The bone marrow samples of primary CML patients and healthy control subjects were obtained from The First Hospital of Shanxi Medical University, China. The median age of the CML patients was 58 years (range, 49–76 years). All samples of CML were positive for the BCR/ABL gene. The study was approved by the ethics committee of The First Hospital of Shanxi Medical University (Taiyuan, China). Written informed consent was obtained from all subjects. All the bone marrow samples were kept frozen at −70°C until use.
Quantitative reverse polymerase chain reaction (qRT-PCR)

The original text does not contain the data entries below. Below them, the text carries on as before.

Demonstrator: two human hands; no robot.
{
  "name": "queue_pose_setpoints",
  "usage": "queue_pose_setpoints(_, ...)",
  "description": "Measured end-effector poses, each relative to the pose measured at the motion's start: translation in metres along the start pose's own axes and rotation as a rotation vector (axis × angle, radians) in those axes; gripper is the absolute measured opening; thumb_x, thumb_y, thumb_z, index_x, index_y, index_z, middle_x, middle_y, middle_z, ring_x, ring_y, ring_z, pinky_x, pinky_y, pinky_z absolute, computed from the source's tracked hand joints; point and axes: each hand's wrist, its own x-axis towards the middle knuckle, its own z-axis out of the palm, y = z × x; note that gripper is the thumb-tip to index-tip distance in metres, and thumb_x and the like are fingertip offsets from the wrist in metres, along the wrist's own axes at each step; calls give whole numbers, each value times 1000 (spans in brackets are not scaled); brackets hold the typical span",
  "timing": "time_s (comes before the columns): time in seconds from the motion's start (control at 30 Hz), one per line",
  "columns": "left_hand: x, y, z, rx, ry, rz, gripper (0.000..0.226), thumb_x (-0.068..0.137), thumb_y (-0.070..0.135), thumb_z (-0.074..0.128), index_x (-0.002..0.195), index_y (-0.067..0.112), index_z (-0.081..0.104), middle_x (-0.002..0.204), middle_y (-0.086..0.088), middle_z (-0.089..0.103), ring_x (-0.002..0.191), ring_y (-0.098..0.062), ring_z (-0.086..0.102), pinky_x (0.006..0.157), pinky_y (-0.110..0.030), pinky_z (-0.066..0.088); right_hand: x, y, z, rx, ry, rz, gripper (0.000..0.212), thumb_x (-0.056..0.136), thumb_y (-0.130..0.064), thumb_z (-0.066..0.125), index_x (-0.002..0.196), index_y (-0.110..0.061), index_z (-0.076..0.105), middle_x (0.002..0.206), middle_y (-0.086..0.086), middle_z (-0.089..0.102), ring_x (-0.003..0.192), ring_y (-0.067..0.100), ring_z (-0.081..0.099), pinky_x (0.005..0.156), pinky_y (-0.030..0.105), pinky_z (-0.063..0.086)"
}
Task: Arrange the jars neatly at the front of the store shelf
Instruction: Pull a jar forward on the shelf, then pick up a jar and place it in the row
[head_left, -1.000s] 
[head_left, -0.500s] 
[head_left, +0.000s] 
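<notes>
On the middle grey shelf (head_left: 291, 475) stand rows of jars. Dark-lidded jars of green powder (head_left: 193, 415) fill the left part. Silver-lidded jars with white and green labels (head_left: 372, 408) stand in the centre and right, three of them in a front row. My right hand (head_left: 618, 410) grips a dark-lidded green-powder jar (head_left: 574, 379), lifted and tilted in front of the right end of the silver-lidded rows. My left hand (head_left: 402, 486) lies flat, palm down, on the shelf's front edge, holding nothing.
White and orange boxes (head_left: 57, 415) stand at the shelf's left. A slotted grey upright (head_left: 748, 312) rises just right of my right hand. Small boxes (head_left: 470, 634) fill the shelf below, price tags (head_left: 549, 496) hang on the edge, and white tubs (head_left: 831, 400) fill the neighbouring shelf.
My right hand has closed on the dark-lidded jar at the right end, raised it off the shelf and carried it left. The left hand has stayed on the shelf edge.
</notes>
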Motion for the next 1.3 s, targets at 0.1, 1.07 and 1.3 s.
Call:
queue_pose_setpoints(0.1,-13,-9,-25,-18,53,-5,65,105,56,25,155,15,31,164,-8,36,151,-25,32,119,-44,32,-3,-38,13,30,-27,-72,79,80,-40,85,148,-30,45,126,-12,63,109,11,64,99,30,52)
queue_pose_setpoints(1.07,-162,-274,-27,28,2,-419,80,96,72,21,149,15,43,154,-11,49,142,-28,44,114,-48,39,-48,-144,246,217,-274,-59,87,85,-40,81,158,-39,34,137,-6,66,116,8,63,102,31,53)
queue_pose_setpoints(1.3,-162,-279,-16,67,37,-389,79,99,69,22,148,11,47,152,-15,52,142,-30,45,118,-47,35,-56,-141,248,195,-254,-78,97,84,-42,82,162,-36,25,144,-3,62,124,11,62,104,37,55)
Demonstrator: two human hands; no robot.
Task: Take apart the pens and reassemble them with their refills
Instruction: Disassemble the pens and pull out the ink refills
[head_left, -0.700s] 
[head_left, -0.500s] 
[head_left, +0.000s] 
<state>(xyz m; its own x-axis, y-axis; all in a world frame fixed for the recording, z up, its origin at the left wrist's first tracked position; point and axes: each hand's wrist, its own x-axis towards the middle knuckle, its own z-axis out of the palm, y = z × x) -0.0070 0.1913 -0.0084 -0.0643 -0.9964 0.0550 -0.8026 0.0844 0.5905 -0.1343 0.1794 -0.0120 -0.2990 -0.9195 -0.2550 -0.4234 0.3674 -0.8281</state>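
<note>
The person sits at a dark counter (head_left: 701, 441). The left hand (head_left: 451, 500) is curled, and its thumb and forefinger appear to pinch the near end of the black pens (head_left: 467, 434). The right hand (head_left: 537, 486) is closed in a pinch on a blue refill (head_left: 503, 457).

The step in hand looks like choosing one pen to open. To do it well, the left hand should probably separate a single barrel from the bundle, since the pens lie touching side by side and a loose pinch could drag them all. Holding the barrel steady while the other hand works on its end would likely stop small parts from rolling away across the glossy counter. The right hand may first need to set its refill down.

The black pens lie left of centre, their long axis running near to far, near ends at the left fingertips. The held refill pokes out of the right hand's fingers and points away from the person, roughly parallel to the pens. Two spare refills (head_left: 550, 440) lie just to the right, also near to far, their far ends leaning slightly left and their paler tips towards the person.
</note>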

Total RNA was isolated from cultured cell lines and bone marrow samples using TRIzol Reagent (Thermo Fisher Scientific, Waltham, MA, USA). The IQ5 detection system (Bio-Rad Laboratories Inc., Hercules, CA, USA) and SYBR Green Real time PCR Master Mix (Thermo Fisher Scientific) were used for qRT-PCR analysis. The conditions of qRT-PCR were as follows: predenaturation for 5 minutes at 95°C, denaturation for 30 seconds at 90°C, annealing for 40 seconds at 60°C, and extension for 40 seconds at 72°C, for a total of 40 cycles. The PCR primers are listed as follows: NUDT21 forward, 5′-CGGCTACCCCATGTGTTACTG-3′; NUDT21 reverse, 5′-TCACCACCAGGTAGTTTGAAGAAA-3′; PTEN forward, 5′-CGACGGGAAGACAAGTTCAT-3′; PTEN reverse, 5′-AGGTTTCCTCTGGTCCTGGT-3′; GAPDH forward, 5′-TTTGTCAAGCTCATTTCCTG-3′; and GAPDH reverse, 5′-TGGTCCAGGGTTTCTTACTC-3′. GAPDH was used as an internal control, and fold changes were calculated by relative quantification (2−DDCt). Each experiment was conducted three times.
Western blotting
Protein was extracted from cells using RIPA buffer. After centrifugation for 15 minutes at 4°C at 14,000 g, upper supernatant was collected, and protein concentration was measured with the bicinchoninic acid method. An amount of 30 µg protein was electrophoresed in SDS-polyacrylamide gels (Thermo Fisher Scientific) and transferred to polyvinylidene difluoride membranes (EMD Burlington, Billerica, MA, USA). After blocking with 5% nonfat milk, membranes were incubated with specific primary antibodies overnight. Then, the membrane was washed three times with tris-buffered saline with Tween 20 buffer, incubated with the corresponding horseradish peroxidase (HRP)-conjugated secondary antibody for 1 hour, and then developed onto X-ray films (Denville Scientific, Swedesboro, NJ, USA) using chemiluminescent reagents. Images were captured by Bio-Rad ChemiDoc XRS+ (Bio-Rad Laboratories Inc.). The antibodies used in this study were as follows: anti-Flag (F1804, Sigma-Aldrich Co., St Louis, MO, USA); anti-Proliferating Cell Nuclear Antigen (PCNA) (sc-56; Santa Cruz Biotechnology Inc., Dallas, TX, USA); anti-mouse IgG (sc-2005; Santa Cruz Biotechnology Inc.); anti-NUDT21 (ab183660; Abcam, Cambridge, UK); anti-cyclin E (ab133266; Abcam); anti-Bax (ab53154; Abcam); anti-Bcl-2 (ab32124; Abcam); anti-phosphatase and tensin homolog deleted on chromosome 10 (PTEN) (ab32199; Abcam); anti-ERK1+ ERK2 (phosphor T202+ Y204) (ab223500; Abcam); and anti-GAPDH (sc-32233; Santa Cruz Biotechnology Inc.) was used as a control.
Gene knockdown
Specific shRNA plasmid against NUDT21 targeting 5′-ACCTCCTCAGTATCCATAT-3′ and a non-silencing shRNA control plasmid targeting 5′-TTCTCCGAACGT-GTCACGT-3′ were synthesized by Santa Cruz Biotechnology Inc. The Control shRNA was transfected as a negative control in comparison with NUDT21 shRNA. Cell transfections were conducted using Lipofectamine 3,000 reagent (Thermo Fisher Scientific) according to the manufacturer’s instructions.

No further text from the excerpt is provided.